**What you will do**
Write only the number of lines in the entries below that contain the word "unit".

**Dataset records**
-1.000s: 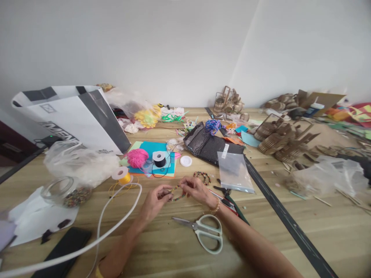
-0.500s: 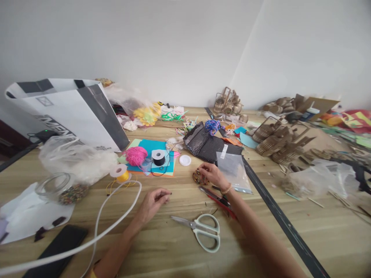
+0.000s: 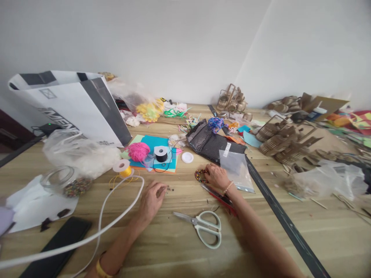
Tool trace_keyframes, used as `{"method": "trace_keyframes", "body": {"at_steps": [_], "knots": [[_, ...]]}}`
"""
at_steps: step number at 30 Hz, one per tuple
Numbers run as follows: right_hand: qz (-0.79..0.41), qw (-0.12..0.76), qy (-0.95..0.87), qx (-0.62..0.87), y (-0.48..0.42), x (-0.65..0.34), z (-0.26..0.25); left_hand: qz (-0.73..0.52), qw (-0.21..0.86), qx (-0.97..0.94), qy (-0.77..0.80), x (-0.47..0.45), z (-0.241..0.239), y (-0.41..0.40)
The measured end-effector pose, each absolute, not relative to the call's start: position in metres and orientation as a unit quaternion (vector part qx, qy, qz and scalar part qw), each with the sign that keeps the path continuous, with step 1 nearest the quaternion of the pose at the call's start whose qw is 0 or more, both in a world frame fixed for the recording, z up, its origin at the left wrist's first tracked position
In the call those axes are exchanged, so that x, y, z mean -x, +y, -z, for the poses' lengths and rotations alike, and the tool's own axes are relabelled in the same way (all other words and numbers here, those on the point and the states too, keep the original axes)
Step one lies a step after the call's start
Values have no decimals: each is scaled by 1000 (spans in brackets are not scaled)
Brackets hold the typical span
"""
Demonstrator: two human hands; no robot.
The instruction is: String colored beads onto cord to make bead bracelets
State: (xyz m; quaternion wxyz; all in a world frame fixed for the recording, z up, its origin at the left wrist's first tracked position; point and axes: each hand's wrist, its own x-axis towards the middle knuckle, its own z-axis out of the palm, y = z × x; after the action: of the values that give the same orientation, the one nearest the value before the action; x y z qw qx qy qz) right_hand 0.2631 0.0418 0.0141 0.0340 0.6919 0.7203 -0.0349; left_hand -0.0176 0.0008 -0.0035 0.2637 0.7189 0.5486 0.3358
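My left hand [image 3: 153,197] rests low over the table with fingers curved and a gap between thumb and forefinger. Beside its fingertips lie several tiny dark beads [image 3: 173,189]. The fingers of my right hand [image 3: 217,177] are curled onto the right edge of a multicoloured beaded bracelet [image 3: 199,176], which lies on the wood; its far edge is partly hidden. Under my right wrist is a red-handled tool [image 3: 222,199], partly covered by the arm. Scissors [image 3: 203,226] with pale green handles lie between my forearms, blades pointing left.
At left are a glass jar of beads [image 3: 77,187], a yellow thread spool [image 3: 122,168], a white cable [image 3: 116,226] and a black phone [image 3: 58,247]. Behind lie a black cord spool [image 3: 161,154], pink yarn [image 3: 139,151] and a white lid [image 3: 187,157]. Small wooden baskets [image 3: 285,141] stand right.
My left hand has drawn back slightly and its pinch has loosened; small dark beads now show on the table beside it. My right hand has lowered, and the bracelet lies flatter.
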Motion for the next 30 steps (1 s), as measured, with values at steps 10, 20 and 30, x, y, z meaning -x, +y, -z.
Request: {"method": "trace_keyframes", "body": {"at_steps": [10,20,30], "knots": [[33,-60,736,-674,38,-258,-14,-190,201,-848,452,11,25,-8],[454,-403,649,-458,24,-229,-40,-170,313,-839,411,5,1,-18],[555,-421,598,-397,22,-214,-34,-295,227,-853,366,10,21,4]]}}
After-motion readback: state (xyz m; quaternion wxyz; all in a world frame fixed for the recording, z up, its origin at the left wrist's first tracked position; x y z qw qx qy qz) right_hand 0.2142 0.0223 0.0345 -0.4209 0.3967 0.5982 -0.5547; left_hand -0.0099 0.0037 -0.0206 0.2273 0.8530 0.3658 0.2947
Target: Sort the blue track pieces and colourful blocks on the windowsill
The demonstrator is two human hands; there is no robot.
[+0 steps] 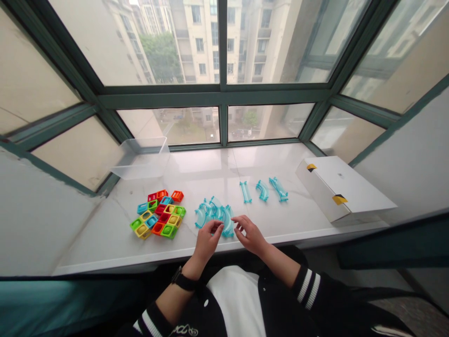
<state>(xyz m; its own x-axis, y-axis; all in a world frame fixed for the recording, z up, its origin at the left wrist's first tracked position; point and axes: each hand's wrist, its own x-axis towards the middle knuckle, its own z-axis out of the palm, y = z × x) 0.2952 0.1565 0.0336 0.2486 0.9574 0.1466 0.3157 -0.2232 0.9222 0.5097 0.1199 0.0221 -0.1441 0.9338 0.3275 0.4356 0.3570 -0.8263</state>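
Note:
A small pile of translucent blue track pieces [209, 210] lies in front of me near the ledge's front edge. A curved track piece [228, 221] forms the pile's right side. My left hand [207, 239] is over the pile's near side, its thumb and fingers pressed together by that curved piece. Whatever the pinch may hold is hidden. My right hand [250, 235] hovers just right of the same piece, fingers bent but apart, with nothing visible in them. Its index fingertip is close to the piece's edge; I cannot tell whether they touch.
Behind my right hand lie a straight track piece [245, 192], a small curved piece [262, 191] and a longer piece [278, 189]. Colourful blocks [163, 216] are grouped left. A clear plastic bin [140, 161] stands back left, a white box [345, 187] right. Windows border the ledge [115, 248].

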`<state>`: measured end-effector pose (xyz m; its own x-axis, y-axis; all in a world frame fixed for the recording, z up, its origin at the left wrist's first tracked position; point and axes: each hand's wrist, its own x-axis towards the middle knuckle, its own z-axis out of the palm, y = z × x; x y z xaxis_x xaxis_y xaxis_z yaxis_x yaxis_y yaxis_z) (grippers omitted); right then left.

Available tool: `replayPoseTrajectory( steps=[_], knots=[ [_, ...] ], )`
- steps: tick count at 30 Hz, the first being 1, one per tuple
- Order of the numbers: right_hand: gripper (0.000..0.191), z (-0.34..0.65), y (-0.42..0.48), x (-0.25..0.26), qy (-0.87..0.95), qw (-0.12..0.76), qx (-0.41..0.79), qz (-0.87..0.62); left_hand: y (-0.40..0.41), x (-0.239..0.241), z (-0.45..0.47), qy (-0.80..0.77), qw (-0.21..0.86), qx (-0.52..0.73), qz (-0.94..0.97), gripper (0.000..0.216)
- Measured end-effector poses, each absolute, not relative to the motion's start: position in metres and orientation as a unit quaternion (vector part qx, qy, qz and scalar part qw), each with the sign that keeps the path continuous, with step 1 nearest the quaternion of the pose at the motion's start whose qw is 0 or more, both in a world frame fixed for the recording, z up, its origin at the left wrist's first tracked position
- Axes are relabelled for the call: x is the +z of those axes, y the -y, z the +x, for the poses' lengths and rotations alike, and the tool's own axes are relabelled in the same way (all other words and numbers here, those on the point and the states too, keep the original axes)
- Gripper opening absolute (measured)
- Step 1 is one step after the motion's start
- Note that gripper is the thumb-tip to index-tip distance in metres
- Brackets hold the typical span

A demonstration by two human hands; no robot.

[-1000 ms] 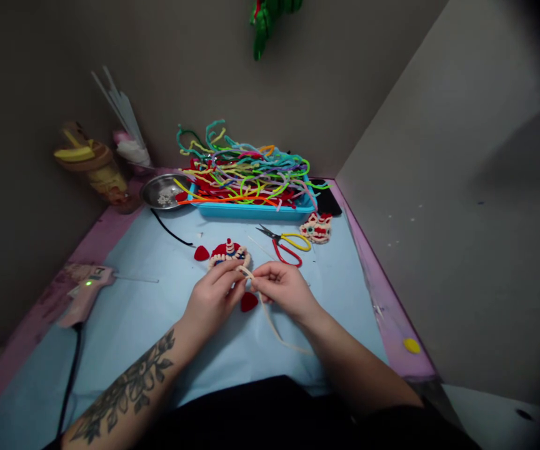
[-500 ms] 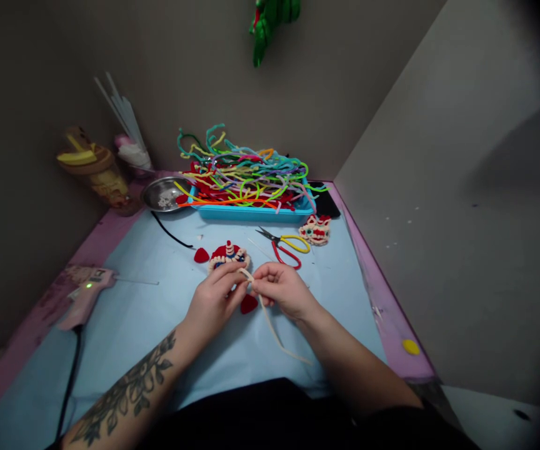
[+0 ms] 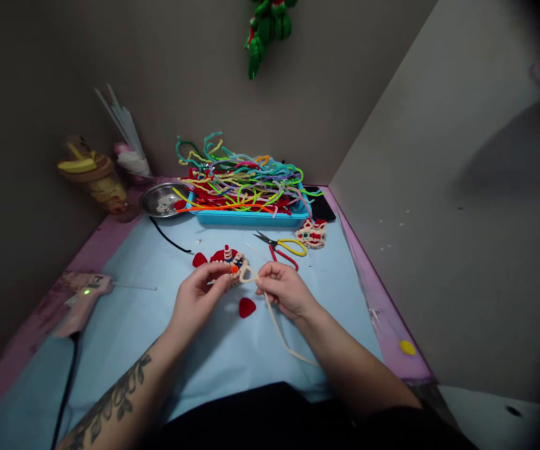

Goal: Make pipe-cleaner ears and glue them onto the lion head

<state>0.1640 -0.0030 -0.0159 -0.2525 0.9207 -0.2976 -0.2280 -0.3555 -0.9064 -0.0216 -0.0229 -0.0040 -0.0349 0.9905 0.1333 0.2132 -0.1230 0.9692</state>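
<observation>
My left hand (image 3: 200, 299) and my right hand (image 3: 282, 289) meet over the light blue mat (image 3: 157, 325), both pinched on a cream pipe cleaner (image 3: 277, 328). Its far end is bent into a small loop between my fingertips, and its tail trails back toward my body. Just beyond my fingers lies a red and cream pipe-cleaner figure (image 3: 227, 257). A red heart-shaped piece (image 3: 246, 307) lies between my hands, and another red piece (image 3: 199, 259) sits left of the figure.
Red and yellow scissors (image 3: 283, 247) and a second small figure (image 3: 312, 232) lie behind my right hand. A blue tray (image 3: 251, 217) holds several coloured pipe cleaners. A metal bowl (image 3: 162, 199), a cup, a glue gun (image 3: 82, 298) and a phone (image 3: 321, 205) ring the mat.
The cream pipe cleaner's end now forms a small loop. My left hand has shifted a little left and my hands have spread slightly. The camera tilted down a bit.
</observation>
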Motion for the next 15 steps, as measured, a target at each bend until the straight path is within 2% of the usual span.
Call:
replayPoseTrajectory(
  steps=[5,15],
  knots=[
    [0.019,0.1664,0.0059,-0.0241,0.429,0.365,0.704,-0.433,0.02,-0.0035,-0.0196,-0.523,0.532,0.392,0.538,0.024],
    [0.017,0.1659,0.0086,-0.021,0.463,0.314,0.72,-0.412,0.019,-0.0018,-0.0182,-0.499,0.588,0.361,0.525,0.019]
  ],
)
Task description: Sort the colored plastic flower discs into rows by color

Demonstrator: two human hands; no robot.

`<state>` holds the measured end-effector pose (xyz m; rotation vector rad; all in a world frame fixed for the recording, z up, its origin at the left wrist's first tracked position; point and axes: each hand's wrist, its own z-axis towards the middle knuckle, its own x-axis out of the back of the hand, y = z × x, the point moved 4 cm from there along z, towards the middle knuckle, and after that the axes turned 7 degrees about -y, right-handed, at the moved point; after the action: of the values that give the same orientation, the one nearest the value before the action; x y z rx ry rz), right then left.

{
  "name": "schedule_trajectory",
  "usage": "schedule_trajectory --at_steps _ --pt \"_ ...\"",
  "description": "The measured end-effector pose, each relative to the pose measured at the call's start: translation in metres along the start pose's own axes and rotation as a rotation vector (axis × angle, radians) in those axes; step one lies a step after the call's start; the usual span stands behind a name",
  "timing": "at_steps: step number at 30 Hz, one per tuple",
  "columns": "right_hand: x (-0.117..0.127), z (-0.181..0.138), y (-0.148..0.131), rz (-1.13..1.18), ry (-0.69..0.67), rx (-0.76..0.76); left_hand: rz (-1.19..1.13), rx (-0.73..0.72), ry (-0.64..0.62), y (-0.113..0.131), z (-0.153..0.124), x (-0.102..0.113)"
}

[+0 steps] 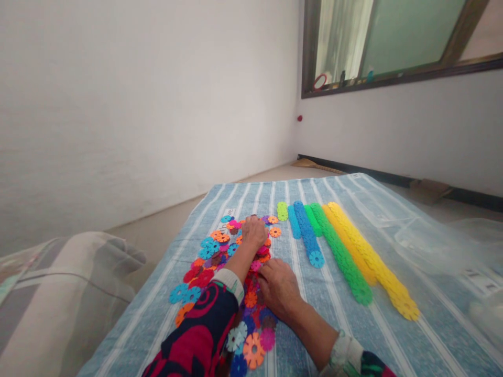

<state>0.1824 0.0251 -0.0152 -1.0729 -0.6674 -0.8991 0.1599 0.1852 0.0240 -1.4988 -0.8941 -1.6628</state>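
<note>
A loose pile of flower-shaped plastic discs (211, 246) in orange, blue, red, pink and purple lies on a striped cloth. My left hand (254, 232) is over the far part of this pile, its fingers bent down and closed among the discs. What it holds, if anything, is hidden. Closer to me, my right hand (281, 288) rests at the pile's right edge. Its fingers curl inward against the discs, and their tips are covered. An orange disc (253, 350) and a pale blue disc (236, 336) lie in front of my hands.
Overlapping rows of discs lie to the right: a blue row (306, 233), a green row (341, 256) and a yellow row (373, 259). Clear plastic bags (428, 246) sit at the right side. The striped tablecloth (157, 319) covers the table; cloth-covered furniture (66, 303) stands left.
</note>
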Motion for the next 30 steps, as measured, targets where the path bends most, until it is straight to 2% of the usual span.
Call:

**Problem solution**
2